Note: This method should not be called directly. It is only meant to be overridden when subclassing tf.keras.Model. To call a model on an input, always use the __call__ method, i.e. model(inputs), which relies on the underlying call method.

Parameters
  • inputs – Input tensor, or dict/list/tuple of input tensors.

  • training – Boolean or boolean scalar tensor, indicating whether to run the Network in training mode or inference mode.

  • mask – A mask or list of masks. A mask can be either a tensor or None (no mask).

Returns

A tensor if there is a single output, or a list of tensors if there are more than one outputs.

easyrec.models.fm

class easyrec.models.fm.FM(*args, **kwargs)

Bases: keras.engine.training.Model

Factorization Machine (FM). Reference: Steffen Rendle. Factorization Machines. ICDM. 2010.

Parameters
  • one_hot_feature_columns – List[CategoricalColumn] encodes one hot feature fields, such as sex_id.

  • k – Dimension of the second-order weights.

call(inputs, training=None, mask=None)

Calls the model on new inputs.

In this case call just reapplies all ops in the graph to the new inputs (e.g. build a new computational graph from the provided inputs).
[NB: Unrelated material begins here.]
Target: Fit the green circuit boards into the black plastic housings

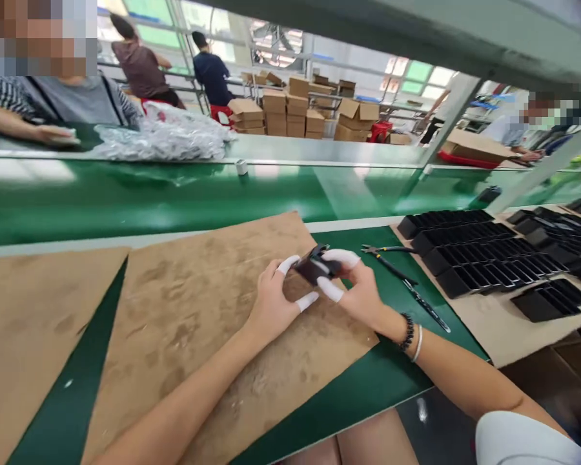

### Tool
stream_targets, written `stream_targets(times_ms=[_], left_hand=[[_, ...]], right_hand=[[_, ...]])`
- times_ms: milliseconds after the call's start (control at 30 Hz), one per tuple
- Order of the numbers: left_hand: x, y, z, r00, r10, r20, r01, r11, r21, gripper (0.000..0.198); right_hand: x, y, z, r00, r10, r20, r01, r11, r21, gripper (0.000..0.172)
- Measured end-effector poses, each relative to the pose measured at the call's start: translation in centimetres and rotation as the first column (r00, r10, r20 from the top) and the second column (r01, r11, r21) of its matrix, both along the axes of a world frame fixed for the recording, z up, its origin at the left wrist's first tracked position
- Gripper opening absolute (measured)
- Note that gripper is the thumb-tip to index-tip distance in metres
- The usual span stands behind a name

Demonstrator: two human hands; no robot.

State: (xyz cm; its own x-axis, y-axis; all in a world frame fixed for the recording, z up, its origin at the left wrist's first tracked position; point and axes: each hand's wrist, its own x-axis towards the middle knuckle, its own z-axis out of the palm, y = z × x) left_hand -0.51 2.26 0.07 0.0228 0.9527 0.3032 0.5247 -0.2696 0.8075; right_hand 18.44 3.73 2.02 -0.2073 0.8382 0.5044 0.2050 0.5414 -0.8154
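My right hand (361, 287) grips a small black box-like part (312, 268) between thumb and fingers, above the brown cardboard sheet (213, 310). White covers sit on the fingertips of both hands. My left hand (275, 300) is at the part's left side, with thumb and forefinger spread apart. Its forefinger tip is at the part's edge, seemingly touching; the thumb stands off below. Blur hides the part's details. Right of my hands, diagonal cutters (387, 249) and a slim black tool like tweezers (426, 303) lie on the green mat (363, 368).
Rows of black box-like parts (479, 252) stand on cardboard at the right. Beyond the bench edge runs a green conveyor belt (271, 194). Clear plastic bags (164, 135) are heaped opposite, beside a seated person (87, 103). Cardboard boxes (285, 110) are stacked farther back.
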Motion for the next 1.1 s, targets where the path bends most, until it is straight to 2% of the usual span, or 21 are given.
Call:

Note: This method should not be called directly. It is only meant to be overridden when subclassing tf.keras.Model. To call a model on an input, always use the __call__ method, i.e. model(inputs), which relies on the underlying call method.

Parameters
  • inputs – Input tensor, or dict/list/tuple of input tensors.
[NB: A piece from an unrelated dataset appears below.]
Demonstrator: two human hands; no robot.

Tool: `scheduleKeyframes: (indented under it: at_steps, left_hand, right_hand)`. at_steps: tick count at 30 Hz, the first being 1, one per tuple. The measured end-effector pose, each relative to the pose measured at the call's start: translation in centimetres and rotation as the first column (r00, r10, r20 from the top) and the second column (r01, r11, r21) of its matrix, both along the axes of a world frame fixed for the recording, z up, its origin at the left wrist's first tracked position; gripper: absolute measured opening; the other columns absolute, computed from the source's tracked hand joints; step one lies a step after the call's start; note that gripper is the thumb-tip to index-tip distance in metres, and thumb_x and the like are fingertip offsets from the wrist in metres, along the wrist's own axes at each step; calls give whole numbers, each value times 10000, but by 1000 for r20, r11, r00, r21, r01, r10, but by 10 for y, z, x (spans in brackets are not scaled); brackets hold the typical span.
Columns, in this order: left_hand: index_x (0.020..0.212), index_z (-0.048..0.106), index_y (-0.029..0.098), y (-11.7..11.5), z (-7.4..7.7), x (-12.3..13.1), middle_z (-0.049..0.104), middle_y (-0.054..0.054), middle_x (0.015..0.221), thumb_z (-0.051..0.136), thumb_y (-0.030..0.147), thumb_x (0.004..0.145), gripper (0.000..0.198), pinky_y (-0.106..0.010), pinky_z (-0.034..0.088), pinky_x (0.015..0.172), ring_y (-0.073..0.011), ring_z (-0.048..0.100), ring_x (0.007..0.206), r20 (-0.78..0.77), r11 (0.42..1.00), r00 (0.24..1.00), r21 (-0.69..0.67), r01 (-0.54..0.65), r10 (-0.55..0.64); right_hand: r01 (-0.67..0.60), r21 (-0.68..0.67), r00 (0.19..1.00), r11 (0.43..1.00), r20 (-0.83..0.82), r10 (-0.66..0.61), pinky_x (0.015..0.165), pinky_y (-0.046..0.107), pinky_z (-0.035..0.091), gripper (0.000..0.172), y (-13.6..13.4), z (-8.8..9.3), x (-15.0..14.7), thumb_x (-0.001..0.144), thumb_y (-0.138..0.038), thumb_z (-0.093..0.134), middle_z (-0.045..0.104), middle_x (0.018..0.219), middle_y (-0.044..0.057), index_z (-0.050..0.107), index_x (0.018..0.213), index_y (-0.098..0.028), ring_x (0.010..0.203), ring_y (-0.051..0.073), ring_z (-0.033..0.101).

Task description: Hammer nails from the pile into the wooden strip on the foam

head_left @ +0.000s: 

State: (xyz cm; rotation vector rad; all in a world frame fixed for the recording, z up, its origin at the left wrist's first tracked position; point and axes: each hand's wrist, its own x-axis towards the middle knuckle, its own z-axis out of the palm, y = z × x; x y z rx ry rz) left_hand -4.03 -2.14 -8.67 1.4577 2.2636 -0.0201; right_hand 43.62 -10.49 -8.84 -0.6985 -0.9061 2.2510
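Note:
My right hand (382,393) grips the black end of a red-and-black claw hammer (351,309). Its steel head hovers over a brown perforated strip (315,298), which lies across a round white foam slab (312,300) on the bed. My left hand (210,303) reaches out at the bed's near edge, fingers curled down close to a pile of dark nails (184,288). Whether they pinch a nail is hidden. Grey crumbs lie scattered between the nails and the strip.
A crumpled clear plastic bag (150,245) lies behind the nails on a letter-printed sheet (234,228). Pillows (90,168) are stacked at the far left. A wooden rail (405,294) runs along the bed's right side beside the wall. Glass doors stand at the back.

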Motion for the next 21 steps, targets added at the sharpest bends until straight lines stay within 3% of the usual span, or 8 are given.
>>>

  • training – Boolean or boolean scalar tensor, indicating whether to run the Network in training mode or inference mode.
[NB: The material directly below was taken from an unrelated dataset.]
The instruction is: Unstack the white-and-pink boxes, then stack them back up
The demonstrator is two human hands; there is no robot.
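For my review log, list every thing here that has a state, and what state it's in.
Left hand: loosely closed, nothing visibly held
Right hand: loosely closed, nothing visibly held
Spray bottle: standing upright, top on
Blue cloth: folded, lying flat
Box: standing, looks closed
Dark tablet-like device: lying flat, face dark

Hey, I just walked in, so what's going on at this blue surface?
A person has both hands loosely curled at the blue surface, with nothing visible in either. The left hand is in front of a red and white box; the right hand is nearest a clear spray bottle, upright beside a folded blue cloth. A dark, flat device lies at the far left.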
  • mask – A mask or list of masks. A mask can be either a tensor or None (no mask).

Returns

A tensor if there is a single output, or a list of tensors if there are more than one outputs.

easyrec.models.fnn

class easyrec.models.fnn.FNN(*args, **kwargs)

Bases: keras.engine.training.Model

Factorization-machine supported Neural Network (FNN). Reference: Weinan Zhang. Deep Learning over Multi-field Categorical Data – A Case Study on User Response Prediction. ECIR. 2016.

fm: Pretrained Factorization Machines. one_hot_feature_columns: List[CategoricalColumn] encodes one hot feature fields, such as sex_id. units_list: Dimension of fully connected stack outputs. activation: Activation to use.

call(inputs, pretraining=True, training=None, mask=None)

Calls the model on new inputs.

In this case call just reapplies all ops in the graph to the new inputs (e.g. build a new computational graph from the provided inputs).

Note: This method should not be called directly. It is only meant to be overridden when subclassing tf.keras.Model. To call a model on an input, always use the __call__ method, i.e. model(inputs), which relies on the underlying call method.

Parameters
  • inputs – Input tensor, or dict/list/tuple of input tensors.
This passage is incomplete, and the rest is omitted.